■ **Required work**: In the entries below, find each line with the word "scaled" and pull it out.

■ **Extracted entries**:
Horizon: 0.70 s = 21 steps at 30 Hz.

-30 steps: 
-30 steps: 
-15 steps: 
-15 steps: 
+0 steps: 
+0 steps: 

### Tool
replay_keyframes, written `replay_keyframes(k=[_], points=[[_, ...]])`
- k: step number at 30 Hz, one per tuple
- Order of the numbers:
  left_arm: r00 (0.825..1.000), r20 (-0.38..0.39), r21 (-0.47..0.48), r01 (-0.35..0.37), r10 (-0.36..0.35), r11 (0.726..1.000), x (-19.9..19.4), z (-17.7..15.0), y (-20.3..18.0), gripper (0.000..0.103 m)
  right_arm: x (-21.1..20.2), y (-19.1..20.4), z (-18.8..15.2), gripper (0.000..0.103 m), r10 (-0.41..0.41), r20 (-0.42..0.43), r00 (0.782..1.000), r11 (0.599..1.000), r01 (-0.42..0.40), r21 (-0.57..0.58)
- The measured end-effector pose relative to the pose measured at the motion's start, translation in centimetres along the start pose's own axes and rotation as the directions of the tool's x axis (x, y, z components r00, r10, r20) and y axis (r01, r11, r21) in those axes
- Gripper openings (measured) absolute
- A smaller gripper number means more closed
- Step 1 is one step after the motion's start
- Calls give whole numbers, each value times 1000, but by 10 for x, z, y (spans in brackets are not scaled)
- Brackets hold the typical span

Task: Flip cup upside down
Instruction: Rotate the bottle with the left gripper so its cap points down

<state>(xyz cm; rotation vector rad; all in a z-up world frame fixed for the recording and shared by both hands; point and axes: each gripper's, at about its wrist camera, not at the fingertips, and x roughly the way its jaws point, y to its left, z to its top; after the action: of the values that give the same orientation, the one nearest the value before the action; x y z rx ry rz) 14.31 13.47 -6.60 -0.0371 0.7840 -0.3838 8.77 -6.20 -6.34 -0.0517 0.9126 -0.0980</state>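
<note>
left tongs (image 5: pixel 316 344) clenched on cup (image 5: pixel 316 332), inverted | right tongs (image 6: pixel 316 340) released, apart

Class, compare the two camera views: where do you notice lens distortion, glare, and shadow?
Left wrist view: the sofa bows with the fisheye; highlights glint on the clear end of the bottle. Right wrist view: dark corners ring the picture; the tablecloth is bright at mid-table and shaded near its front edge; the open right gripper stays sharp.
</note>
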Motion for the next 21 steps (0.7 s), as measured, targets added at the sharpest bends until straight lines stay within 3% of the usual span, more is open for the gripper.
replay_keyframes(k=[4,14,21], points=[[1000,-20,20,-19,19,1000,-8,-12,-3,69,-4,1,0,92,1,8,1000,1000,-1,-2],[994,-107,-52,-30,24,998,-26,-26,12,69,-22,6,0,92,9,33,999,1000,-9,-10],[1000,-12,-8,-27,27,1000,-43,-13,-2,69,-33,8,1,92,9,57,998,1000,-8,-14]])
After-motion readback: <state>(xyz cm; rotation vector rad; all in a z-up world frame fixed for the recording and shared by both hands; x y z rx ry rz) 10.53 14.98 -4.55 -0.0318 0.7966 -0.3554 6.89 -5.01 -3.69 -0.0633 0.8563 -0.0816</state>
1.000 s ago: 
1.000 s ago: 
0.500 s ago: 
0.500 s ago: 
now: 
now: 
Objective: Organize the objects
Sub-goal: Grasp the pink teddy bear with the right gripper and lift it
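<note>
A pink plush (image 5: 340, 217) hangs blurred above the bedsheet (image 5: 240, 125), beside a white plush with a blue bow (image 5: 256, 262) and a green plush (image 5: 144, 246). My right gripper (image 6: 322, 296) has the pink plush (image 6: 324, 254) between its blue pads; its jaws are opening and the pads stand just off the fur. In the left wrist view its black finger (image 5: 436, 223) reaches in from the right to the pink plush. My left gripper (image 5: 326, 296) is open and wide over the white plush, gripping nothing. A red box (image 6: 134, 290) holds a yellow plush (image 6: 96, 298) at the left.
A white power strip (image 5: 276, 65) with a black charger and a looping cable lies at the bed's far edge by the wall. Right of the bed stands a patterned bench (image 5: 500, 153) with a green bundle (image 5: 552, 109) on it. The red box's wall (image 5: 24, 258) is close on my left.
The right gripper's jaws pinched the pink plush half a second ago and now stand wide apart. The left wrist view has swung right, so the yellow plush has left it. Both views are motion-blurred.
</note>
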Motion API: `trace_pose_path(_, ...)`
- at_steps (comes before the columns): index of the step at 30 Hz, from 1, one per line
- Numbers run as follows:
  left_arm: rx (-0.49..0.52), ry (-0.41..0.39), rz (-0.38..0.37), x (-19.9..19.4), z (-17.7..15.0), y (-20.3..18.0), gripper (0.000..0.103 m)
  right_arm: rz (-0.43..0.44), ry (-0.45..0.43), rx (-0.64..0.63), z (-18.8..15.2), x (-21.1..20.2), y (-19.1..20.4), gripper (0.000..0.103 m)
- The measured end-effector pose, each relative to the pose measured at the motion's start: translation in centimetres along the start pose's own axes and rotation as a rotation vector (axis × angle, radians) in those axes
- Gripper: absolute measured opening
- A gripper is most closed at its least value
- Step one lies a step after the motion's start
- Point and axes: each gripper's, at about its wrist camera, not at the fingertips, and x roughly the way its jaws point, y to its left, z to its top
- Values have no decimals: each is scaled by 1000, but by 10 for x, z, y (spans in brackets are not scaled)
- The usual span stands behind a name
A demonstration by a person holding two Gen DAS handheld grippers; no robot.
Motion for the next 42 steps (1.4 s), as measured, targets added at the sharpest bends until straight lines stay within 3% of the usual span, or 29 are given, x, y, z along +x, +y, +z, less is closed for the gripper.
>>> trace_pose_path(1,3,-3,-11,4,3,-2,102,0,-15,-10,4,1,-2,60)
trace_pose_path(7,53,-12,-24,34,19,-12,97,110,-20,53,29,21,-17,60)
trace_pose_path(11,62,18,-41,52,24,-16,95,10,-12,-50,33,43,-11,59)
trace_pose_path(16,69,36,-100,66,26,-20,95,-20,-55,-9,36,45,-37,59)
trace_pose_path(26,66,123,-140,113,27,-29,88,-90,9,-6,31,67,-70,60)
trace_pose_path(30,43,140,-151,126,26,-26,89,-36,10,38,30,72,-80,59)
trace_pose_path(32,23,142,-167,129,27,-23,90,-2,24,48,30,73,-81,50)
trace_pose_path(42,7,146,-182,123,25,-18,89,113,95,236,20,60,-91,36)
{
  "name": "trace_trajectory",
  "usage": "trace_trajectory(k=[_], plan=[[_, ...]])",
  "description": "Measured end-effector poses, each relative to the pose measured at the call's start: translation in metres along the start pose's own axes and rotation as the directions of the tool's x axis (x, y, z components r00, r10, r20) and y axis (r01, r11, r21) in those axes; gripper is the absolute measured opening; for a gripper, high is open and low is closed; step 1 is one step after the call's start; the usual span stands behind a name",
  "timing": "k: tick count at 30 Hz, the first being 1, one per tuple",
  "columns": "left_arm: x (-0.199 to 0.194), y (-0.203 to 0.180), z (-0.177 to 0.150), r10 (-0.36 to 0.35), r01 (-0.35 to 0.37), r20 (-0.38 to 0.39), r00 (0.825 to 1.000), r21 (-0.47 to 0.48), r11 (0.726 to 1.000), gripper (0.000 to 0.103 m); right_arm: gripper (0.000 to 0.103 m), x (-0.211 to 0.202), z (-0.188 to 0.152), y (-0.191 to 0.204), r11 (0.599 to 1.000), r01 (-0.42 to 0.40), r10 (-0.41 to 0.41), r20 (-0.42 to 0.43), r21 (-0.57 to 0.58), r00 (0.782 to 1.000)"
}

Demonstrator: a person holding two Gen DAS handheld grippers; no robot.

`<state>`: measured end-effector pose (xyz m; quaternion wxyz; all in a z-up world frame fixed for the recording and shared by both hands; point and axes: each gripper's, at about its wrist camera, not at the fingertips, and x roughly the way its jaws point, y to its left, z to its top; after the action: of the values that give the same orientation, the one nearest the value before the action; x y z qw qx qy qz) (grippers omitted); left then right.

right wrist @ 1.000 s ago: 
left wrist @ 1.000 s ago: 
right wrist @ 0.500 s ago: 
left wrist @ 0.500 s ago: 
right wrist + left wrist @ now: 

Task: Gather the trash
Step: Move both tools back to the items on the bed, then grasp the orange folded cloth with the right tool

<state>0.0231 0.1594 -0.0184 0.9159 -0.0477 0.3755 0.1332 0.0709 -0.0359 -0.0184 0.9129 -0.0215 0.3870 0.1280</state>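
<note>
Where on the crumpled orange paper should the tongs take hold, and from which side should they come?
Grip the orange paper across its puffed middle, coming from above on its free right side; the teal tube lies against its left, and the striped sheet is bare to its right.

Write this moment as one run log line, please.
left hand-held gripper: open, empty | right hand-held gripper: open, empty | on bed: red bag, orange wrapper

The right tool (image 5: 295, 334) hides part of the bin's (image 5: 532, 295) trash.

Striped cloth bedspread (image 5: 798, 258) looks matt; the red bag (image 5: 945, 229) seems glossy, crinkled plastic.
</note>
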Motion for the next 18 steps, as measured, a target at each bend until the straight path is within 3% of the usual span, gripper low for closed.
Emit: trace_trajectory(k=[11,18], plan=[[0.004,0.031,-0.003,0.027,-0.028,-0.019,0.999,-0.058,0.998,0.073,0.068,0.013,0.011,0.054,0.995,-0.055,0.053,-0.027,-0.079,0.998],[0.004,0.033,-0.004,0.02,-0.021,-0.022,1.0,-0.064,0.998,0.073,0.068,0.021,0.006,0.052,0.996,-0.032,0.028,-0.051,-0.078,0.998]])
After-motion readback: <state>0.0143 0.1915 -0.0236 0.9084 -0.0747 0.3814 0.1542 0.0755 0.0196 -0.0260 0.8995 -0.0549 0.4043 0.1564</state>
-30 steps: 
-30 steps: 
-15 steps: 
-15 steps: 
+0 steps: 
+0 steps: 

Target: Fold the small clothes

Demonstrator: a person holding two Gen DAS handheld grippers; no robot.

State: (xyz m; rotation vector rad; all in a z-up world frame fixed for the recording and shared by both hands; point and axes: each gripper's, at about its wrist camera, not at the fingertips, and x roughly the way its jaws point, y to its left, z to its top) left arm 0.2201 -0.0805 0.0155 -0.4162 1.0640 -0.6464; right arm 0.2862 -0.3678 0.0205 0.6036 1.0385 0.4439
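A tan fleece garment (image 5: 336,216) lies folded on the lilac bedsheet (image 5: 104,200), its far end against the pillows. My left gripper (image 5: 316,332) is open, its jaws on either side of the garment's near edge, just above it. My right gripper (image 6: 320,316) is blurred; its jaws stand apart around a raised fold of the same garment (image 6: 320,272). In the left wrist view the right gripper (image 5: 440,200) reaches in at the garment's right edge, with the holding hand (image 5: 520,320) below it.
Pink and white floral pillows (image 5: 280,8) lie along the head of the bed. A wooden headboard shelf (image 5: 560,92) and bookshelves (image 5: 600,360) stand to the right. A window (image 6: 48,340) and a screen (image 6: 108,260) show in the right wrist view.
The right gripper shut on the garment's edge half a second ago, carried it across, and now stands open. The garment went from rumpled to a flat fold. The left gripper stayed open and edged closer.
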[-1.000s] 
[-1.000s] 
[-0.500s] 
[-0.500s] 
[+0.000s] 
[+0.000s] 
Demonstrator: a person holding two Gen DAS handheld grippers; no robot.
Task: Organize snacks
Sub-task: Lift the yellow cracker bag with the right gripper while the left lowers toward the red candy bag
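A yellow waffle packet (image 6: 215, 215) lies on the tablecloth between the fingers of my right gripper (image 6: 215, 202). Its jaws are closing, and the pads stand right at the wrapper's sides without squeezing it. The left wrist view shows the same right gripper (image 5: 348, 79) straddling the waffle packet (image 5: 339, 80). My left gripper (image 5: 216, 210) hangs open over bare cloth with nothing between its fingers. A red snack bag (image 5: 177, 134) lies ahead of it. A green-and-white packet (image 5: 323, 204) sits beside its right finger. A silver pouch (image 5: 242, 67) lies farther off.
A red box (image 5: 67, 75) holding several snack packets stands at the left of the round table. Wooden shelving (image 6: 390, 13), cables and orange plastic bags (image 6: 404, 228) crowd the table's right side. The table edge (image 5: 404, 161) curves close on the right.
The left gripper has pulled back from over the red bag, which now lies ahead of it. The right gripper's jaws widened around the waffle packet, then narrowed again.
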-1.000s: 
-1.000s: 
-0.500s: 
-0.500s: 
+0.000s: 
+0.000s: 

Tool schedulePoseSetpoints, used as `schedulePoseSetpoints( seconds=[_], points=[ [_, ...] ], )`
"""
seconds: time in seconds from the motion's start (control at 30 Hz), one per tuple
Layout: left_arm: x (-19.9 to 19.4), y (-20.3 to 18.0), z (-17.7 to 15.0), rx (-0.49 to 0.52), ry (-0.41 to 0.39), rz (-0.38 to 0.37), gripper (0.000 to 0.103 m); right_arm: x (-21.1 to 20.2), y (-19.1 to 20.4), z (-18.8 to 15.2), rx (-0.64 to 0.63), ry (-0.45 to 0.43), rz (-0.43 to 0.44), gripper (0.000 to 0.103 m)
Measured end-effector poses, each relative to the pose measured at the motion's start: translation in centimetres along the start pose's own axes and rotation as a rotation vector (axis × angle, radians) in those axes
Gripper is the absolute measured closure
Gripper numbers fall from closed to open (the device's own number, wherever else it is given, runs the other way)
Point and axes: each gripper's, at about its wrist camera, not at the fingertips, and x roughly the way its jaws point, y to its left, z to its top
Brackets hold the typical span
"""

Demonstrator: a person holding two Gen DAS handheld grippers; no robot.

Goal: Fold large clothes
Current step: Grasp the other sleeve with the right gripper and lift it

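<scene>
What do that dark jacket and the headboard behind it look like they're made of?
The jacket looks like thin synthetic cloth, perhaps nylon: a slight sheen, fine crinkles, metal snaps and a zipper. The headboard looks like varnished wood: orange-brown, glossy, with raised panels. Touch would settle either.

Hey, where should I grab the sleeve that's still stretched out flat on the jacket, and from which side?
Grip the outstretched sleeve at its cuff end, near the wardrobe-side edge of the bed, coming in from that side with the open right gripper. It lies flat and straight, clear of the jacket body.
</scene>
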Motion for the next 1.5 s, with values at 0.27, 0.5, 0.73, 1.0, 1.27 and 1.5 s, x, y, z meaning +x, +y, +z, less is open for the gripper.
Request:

■ **Response to the task**:
- Calls give whole numbers, each value times 1000, but by 10 for x, z, y (spans in brackets are not scaled)
- Values have no decimals: each is scaled by 1000, but by 10 for x, z, y (spans in brackets are not scaled)

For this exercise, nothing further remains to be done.